Uma janela que dava para o jardim deixava as paredes de madeira mofada menos desconfortáveis ao permitir a luz do dia entrar no cômodo. Um estranho sentimento de nostalgia se misturava com o desconhecimento, formando um déjà vu pelo ambiente ter semelhanças com o passado.

Era hora da ceia, e naquele pequeno cômodo, duas pessoas, um jovem e uma moça, comiam conversando sobre o dia e assuntos diversos. Sentavam-se na mesma cama, como sempre haviam feito, e compartilhavam em alguns momentos, os mesmos utensílios, esquecendo em muitos momentos da malícia que existe no mundo.

Por horas, a jovem se esquecia dos trajes que usava e deixava seu corpo, não mais infantil descoberto, o que causava desconforto no rapaz. Mas mesmo nesses momentos, um sentimento de irmandade permanecia, mantendo a situação em uma paz monótona.

A camisola branca de cetim, revelava a beleza da pele da jovem, bem como os ferimentos adquiridos, agora tapados por grandes curativos em suas costas, pernas e rosto. Mesmo enferma, sua figura frágil se assemelhava a uma estrela que tinha caído no chão, trazendo conforto que cobiça aos olhos.

Sua ignorância em relação à própria aparência, piorava a situação, e fazia seu companheiro, manter altas barreiras ao seu redor, para proteger a relação de família que existia entre eles. Daquele jeito, as refeições eram agradáveis na presença um do outro, tomando sopa e jogando papo fora.

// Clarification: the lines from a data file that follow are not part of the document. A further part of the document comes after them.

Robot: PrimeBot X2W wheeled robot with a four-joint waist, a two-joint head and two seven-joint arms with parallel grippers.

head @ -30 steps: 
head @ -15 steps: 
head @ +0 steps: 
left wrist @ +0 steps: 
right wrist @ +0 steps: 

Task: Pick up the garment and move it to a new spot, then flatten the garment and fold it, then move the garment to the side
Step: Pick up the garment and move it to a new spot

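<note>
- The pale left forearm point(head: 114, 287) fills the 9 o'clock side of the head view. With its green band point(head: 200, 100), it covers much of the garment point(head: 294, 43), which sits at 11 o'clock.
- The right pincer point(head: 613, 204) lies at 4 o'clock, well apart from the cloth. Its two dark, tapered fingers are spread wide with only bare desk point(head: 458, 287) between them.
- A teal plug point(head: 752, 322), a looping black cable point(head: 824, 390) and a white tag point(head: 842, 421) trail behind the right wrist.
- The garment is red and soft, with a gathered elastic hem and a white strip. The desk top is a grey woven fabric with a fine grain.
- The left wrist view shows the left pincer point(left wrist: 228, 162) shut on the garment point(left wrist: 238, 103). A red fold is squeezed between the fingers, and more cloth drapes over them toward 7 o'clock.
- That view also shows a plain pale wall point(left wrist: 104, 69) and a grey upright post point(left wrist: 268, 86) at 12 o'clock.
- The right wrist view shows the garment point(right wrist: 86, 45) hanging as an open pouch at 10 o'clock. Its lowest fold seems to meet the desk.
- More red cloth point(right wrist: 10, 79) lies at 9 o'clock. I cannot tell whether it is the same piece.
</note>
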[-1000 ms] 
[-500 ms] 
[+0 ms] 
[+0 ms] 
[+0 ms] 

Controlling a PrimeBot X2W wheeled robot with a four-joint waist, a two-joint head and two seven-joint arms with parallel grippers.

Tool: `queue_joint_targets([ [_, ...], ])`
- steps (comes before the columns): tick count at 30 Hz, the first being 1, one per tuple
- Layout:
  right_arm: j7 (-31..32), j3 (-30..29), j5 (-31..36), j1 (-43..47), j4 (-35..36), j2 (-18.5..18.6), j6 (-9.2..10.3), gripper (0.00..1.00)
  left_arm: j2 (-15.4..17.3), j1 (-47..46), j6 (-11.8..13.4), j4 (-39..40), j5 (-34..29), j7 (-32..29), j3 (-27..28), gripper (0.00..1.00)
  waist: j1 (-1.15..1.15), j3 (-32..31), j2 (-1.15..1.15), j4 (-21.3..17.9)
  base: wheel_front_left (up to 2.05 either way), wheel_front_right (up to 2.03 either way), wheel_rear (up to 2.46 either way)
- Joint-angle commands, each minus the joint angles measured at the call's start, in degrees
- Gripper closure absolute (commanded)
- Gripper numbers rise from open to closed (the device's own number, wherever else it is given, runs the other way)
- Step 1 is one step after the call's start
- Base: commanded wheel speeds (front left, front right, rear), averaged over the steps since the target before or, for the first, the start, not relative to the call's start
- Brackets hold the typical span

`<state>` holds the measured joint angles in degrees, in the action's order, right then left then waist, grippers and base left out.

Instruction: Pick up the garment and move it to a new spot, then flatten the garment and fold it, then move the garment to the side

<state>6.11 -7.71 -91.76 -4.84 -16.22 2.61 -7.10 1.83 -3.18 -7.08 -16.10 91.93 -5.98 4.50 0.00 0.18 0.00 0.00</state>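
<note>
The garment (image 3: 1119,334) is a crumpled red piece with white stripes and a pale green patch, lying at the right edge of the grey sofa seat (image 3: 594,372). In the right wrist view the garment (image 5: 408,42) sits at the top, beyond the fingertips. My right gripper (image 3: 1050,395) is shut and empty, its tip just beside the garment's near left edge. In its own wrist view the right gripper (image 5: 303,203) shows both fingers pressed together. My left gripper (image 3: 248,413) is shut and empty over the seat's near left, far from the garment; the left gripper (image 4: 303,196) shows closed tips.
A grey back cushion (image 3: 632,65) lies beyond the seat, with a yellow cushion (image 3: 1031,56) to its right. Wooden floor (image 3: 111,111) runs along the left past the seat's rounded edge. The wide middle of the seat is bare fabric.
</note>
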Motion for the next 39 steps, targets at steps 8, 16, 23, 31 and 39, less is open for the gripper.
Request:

Foi quando algumas gotas de sopa ficaram no rosto da moça, e ele prontamente limpou-a com seu lenço, que ambos perceberam quanto tempo tinha se passado naquela conversa.

— Joah! Já te disse que não precisa me tratar assim! Eu sei me limpar, não sou um bebê.

— Mas você está doente, então me deixa cuidar de você. — Falou o jovem fazendo uma cara de cachorro abandonado.

— Tá bom, tá bom... mas eu ainda não entendi porque você precisa trabalhar com o Príncipe. — Disse Aurora tomando mais um colherada de sopa.

— Eu também não entendi, eu fico com azia só de pensar nisso! Dizem que ele corta a cabeça de qualquer um que cometa um erro!

— Nossa! Mas deve ser verdade mesmo, porque da primeira vez que o vi, ele deu um tapa no meu rosto!

— O que?! Você já o viu? Onde? — Foi com a pergunta de Joah, que Aurora percebeu que tinha dado com a língua nos dentes.

Era óbvio que ninguém de sua família sabia que ela tinha conhecido Perseu, pois no dia do ocorrido ela havia saído às escondidas. Por isso, rapidamente ela tratou de mudar de assunto, dando uma desculpa esfarrapada.

— Eu estava só no centro fazendo compras pra Ama, e daí ele apareceu lá... sei lá né.

— Hummm... — Ele não parecia convencido disso, mas não puxou mais o assunto, pois não queria acabar com a pequena paz que tinha ao lado dela no fim do dia de trabalho.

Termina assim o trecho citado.